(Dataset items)
*****

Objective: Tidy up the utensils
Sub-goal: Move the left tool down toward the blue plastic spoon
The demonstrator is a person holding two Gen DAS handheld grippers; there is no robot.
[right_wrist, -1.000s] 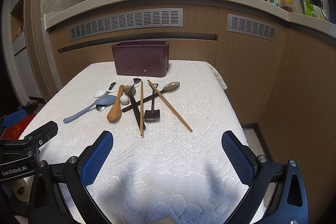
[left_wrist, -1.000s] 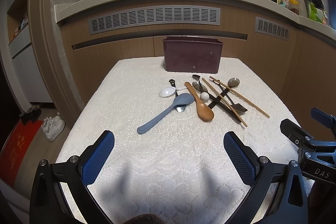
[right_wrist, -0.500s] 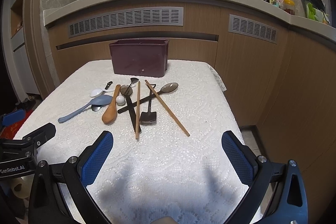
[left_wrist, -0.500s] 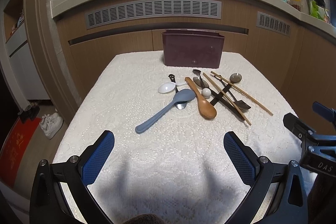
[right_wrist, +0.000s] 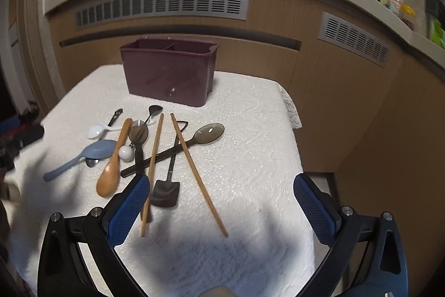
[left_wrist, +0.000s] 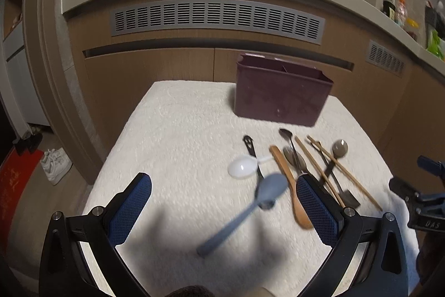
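Whereas half a second earlier the utensils lay well ahead of both grippers, the left wrist view now shows the left gripper (left_wrist: 224, 209) lower and nearer, jaws wide and holding nothing, its blue pads straddling the blue-grey spoon (left_wrist: 246, 210) on the white tablecloth (left_wrist: 178, 130); the picture is motion-blurred. Counted in this view: one blue-grey spoon, one white spoon (left_wrist: 241, 166), one wooden spoon (left_wrist: 292, 188), two chopsticks (left_wrist: 319, 171), one translucent grey spoon (left_wrist: 340, 149) and one maroon caddy (left_wrist: 281, 96) upright at the far edge of the table; the dark pieces in the pile overlap too much to count. A part of the right gripper (left_wrist: 417, 196) shows at the right margin. The right wrist view shows the right gripper (right_wrist: 221, 209) likewise closer than before, jaws wide and empty, its left pad just beside the lower end of one chopstick (right_wrist: 152, 166), the other chopstick (right_wrist: 198, 174) lying between the pads. Counted here: two chopsticks, one black spatula (right_wrist: 164, 192), one wooden spoon (right_wrist: 112, 164), one blue-grey spoon (right_wrist: 83, 156), one white spoon (right_wrist: 97, 130), one translucent grey spoon (right_wrist: 210, 132), one small white ball (right_wrist: 125, 152) and one caddy (right_wrist: 169, 74) with a divider visible inside.
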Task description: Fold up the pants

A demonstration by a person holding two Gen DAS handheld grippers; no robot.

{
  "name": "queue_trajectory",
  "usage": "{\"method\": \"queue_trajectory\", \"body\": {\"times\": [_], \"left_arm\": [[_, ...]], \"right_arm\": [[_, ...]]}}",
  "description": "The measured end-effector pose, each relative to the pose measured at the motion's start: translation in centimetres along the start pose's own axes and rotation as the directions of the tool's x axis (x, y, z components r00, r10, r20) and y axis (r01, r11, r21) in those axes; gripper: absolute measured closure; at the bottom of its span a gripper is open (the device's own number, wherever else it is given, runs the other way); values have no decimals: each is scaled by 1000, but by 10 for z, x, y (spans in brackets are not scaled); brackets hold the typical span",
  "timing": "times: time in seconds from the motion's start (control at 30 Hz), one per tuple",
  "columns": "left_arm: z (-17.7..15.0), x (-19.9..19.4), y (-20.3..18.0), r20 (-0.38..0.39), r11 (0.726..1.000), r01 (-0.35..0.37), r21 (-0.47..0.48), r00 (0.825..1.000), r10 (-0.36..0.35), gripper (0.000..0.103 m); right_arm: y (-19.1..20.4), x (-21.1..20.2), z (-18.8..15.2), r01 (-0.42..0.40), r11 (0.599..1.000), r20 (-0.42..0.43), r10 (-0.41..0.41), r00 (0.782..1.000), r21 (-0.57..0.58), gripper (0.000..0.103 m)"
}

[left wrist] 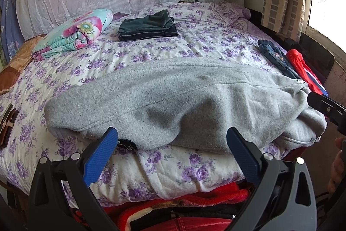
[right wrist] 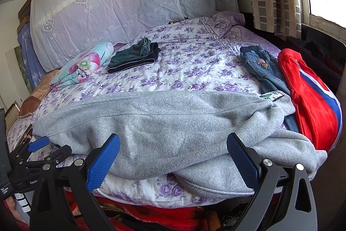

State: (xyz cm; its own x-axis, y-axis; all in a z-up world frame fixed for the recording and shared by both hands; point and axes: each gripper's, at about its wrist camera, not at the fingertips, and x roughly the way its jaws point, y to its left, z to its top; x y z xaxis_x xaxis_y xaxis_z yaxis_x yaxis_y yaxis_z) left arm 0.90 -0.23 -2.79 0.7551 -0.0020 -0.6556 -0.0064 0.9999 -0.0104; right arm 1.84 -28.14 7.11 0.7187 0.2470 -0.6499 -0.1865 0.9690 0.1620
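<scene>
- On the bed, near edge: grey pants lie crosswise to both grippers, long axis left-right, waistband end to the right by the jeans.
- Left gripper: fingers released, spread wide, straddling the near hem at mid-length; nothing held.
- Right gripper: fingers also released, wide apart, at the near edge toward the bunched right end; my guess is it's nearer the waistband.
- Writing: green patch on the grey pants, unreadable. Jeans badge too small to read. "GenRo…" is partly legible on the left gripper's body, seen from the right wrist.
</scene>
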Motion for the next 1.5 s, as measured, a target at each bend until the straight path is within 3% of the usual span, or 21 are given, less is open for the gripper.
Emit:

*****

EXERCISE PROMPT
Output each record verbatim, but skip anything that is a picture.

ANSWER TO THE PROBLEM
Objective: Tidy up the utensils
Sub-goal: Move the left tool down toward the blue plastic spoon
The demonstrator is a person holding two Gen DAS handheld grippers; there is no robot.
[right_wrist, -1.000s] 
[left_wrist, -1.000s] 
[right_wrist, -0.500s] 
[left_wrist, -0.500s] 
[right_wrist, +0.000s] 
[left_wrist, +0.000s] 
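Whereas half a second earlier the utensils lay well ahead of both grippers, the left wrist view now shows the left gripper (left_wrist: 224, 209) lower and nearer, jaws wide and holding nothing, its blue pads straddling the blue-grey spoon (left_wrist: 246, 210) on the white tablecloth (left_wrist: 178, 130); the picture is motion-blurred. Counted in this view: one blue-grey spoon, one white spoon (left_wrist: 241, 166), one wooden spoon (left_wrist: 292, 188), two chopsticks (left_wrist: 319, 171), one translucent grey spoon (left_wrist: 340, 149) and one maroon caddy (left_wrist: 281, 96) upright at the far edge of the table; the dark pieces in the pile overlap too much to count. A part of the right gripper (left_wrist: 417, 196) shows at the right margin. The right wrist view shows the right gripper (right_wrist: 221, 209) likewise closer than before, jaws wide and empty, its left pad just beside the lower end of one chopstick (right_wrist: 152, 166), the other chopstick (right_wrist: 198, 174) lying between the pads. Counted here: two chopsticks, one black spatula (right_wrist: 164, 192), one wooden spoon (right_wrist: 112, 164), one blue-grey spoon (right_wrist: 83, 156), one white spoon (right_wrist: 97, 130), one translucent grey spoon (right_wrist: 210, 132), one small white ball (right_wrist: 125, 152) and one caddy (right_wrist: 169, 74) with a divider visible inside.
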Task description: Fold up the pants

A demonstration by a person holding two Gen DAS handheld grippers; no robot.

{
  "name": "queue_trajectory",
  "usage": "{\"method\": \"queue_trajectory\", \"body\": {\"times\": [_], \"left_arm\": [[_, ...]], \"right_arm\": [[_, ...]]}}",
  "description": "The measured end-effector pose, each relative to the pose measured at the motion's start: translation in centimetres along the start pose's own axes and rotation as the directions of the tool's x axis (x, y, z components r00, r10, r20) and y axis (r01, r11, r21) in those axes; gripper: absolute measured closure; at the bottom of its span a gripper is open (the device's own number, wherever else it is given, runs the other way); values have no decimals: each is scaled by 1000, but by 10 for z, x, y (spans in brackets are not scaled); brackets hold the typical span",
  "timing": "times: time in seconds from the motion's start (control at 30 Hz), one per tuple",
  "columns": "left_arm: z (-17.7..15.0), x (-19.9..19.4), y (-20.3..18.0), r20 (-0.38..0.39), r11 (0.726..1.000), r01 (-0.35..0.37), r21 (-0.47..0.48), r00 (0.825..1.000), r10 (-0.36..0.35), gripper (0.000..0.103 m); right_arm: y (-19.1..20.4), x (-21.1..20.2), z (-18.8..15.2), r01 (-0.42..0.40), r11 (0.599..1.000), r20 (-0.42..0.43), r10 (-0.41..0.41), r00 (0.782..1.000), r21 (-0.57..0.58), gripper (0.000..0.103 m)"
}

[left wrist] 
[right wrist] 

State: (xyz cm; its own x-axis, y-axis; all in a z-up world frame fixed for the recording and shared by both hands; point and axes: each gripper's, at about its wrist camera, not at the fingertips, and x roughly the way its jaws point, y to its left, z to its top; x y z xaxis_x xaxis_y xaxis_z yaxis_x yaxis_y yaxis_z) left arm 0.90 -0.23 -2.79 0.7551 -0.0020 -0.6556 -0.0064 0.9999 -0.0104; right arm 1.84 -28.14 7.11 0.7187 0.2470 -0.6499 -0.1865 0.9690 0.1620
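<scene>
- On the bed, near edge: grey pants lie crosswise to both grippers, long axis left-right, waistband end to the right by the jeans.
- Left gripper: fingers released, spread wide, straddling the near hem at mid-length; nothing held.
- Right gripper: fingers also released, wide apart, at the near edge toward the bunched right end; my guess is it's nearer the waistband.
- Writing: green patch on the grey pants, unreadable. Jeans badge too small to read. "GenRo…" is partly legible on the left gripper's body, seen from the right wrist.
</scene>
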Motion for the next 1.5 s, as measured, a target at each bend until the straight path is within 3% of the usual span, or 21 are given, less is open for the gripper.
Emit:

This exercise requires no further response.